• WHAT TO DO: Below are records; work out how many of their lines hold the string "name" and give that number alone.

• RECORDS SHOWN:
►

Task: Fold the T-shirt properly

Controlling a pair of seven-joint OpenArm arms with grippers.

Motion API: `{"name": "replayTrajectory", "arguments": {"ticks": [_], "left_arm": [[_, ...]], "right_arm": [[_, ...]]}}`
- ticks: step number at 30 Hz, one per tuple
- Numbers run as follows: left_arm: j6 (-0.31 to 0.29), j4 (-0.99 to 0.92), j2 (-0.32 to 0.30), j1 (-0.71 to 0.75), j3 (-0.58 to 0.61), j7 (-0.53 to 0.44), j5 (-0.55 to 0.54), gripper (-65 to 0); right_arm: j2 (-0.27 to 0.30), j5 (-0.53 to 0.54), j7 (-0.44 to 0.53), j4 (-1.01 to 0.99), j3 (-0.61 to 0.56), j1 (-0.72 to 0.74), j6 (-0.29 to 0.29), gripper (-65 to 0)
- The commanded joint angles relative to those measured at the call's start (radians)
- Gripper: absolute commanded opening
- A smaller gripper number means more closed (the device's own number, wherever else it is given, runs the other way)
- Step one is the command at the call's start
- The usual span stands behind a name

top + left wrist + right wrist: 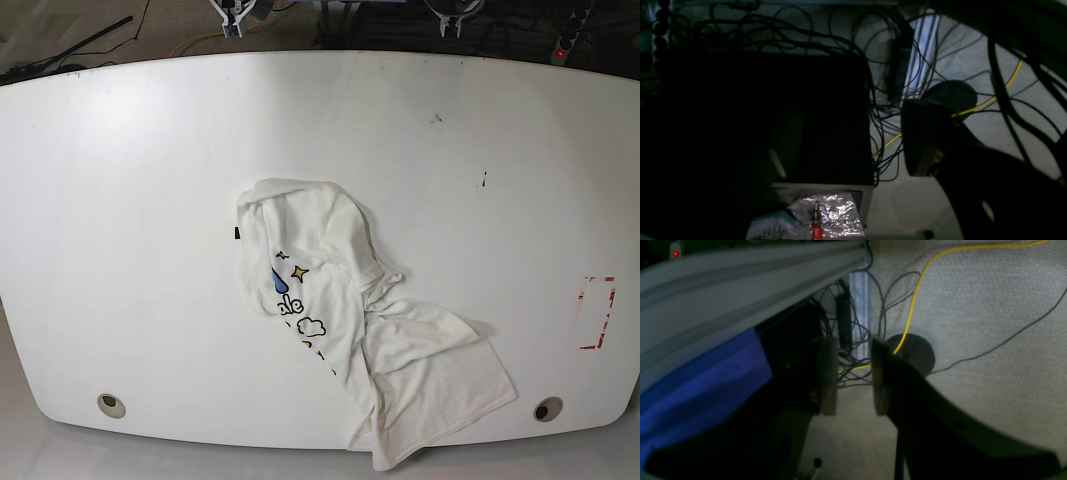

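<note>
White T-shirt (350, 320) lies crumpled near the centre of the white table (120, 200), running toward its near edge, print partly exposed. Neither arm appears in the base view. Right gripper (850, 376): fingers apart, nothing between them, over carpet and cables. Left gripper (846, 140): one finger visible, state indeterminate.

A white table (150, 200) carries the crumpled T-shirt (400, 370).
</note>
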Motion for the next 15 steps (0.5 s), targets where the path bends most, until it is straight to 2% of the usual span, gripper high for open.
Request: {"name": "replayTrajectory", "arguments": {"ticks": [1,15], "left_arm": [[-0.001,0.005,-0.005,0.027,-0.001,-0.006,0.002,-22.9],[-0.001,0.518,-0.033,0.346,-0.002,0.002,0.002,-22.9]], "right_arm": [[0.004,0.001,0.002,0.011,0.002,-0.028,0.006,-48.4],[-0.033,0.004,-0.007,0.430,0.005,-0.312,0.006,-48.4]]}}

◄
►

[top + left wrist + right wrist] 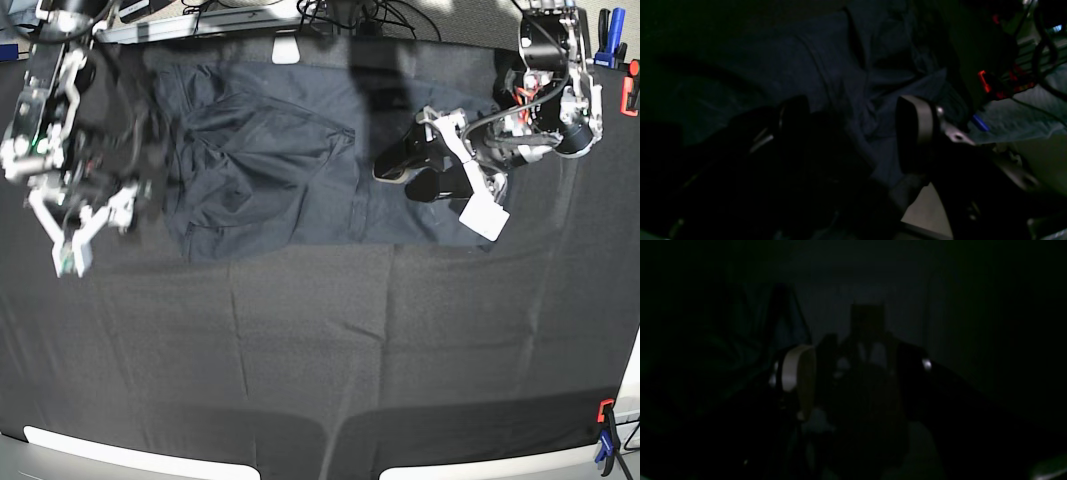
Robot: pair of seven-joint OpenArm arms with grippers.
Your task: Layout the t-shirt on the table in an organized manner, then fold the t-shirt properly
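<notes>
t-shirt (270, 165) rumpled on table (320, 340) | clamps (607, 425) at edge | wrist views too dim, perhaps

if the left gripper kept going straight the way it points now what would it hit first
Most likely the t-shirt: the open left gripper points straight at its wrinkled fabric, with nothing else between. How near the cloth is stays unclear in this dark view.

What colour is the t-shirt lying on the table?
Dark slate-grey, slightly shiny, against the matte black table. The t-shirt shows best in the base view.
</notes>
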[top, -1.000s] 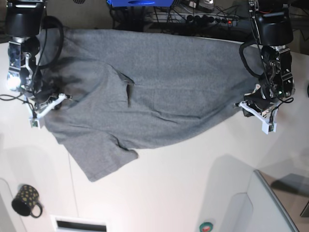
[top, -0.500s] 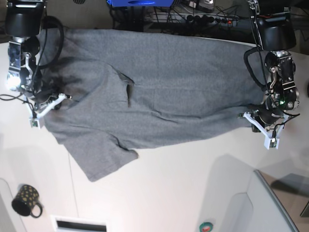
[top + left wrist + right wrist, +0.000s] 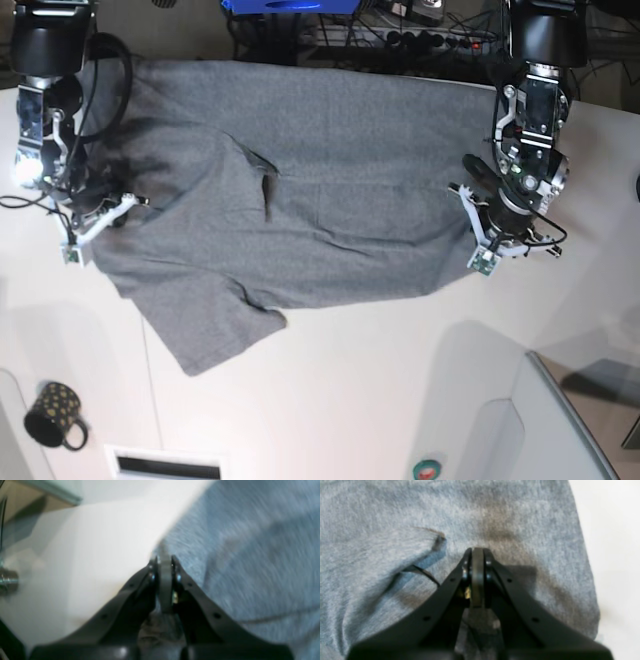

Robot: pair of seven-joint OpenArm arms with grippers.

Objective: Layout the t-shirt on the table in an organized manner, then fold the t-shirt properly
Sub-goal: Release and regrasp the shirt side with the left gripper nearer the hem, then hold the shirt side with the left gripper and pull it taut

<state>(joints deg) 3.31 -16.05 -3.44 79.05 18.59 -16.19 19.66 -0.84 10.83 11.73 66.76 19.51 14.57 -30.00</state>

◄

• PROBLEM SOLUTION: 3